■ Requirement
Omit the pictures and print exactly the lines of the listing below, starting at the first and ending at the line containing "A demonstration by".
....
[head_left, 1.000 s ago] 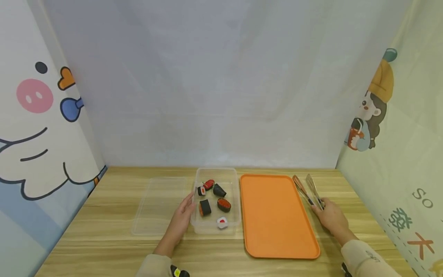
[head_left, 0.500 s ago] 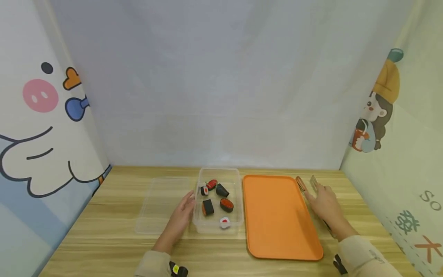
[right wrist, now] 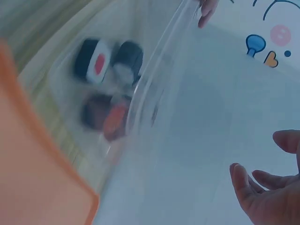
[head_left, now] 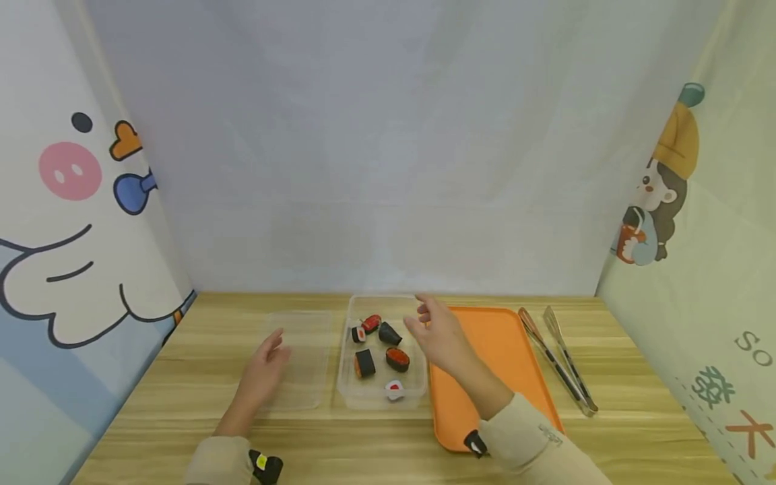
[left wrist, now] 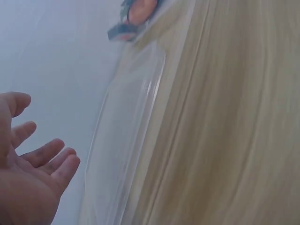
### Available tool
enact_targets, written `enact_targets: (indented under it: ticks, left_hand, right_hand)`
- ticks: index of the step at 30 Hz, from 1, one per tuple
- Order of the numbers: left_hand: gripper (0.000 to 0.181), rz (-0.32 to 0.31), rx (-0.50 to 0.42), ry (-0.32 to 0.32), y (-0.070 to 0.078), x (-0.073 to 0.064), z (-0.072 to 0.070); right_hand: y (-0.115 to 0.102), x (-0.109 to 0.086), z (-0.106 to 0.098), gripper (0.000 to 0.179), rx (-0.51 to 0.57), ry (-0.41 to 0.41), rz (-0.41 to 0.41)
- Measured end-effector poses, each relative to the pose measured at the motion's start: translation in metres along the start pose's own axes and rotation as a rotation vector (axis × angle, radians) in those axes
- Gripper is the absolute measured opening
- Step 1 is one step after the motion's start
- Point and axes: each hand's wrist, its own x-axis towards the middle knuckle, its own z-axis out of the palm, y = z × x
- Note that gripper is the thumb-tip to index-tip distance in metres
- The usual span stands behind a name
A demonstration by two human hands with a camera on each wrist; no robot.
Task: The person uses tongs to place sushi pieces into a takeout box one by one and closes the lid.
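Observation:
My left hand (head_left: 262, 370) hovers at the left edge of a clear plastic lid (head_left: 303, 360), fingers loosely bent and nothing in them. In the left wrist view the palm stands apart from the lid. A see-through plastic box (head_left: 383, 399) stands right of the lid. It contains several sushi pieces, among them a roe-topped piece (head_left: 397, 359), a black cone-shaped roll (head_left: 389, 334) and a red-topped piece (head_left: 372, 324). Over the box's right rim is my right hand (head_left: 441, 337), fingers relaxed and holding nothing. Whether it touches the rim cannot be told.
An orange tray (head_left: 491, 357) lies right of the box, partly under my right forearm. Beyond its right edge metal tongs (head_left: 564, 367) rest spread on the wooden table (head_left: 364, 451). Cloth walls (head_left: 388, 168) close off the back and sides.
My right hand has left the tongs and swung left to the box. My left hand has moved from the box's left side leftward to the lid.

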Motion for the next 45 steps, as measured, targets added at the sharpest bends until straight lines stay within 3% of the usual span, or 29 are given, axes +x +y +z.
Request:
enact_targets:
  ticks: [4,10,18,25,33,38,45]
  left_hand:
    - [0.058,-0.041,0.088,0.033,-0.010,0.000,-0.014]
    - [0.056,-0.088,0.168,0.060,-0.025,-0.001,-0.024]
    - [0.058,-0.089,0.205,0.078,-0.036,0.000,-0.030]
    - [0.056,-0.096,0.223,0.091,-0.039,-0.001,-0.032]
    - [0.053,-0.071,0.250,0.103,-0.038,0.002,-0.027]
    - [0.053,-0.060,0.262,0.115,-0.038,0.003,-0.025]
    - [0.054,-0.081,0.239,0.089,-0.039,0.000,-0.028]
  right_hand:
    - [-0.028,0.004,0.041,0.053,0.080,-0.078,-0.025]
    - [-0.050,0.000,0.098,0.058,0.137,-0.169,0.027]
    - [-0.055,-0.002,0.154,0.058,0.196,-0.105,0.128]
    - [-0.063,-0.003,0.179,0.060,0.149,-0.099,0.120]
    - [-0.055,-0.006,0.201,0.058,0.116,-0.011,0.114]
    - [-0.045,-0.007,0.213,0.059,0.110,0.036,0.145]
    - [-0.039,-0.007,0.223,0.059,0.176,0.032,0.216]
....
■ Task result
[head_left, 1.000 s ago] 
[head_left, 0.500 s ago] 
[right wrist, now] 
[head_left, now] 
[left wrist, now] 
### Available tool
enact_targets, written `enact_targets: (indented under it: ticks, left_hand, right_hand)`
- ticks: index of the step at 30 Hz, from 1, one per tuple
- Order of the numbers: left_hand: gripper (0.000 to 0.181), rz (-0.32 to 0.31), rx (-0.50 to 0.42), ry (-0.32 to 0.32), y (-0.070 to 0.078), x (-0.073 to 0.064), z (-0.072 to 0.070); right_hand: y (-0.115 to 0.102), x (-0.109 to 0.086), z (-0.106 to 0.098), gripper (0.000 to 0.179), rx (-0.51 to 0.57), ry (-0.41 to 0.41), rz (-0.41 to 0.41)
- Measured end-effector poses, each relative to the pose measured at the motion's start: translation in metres along the start pose's own axes and rotation as a rotation vector (axis × angle, radians) in those axes
- Gripper is the absolute measured opening
- Step 1 is one step after the motion's start
- Point and axes: each hand's wrist, its own x-axis towards the middle knuckle, its own z-axis out of the palm, y = z × x
- Note that gripper is the thumb-tip to index-tip distance in metres
- The usual span stands behind a name
A demonstration by two human hands with a camera on each wrist; no robot.

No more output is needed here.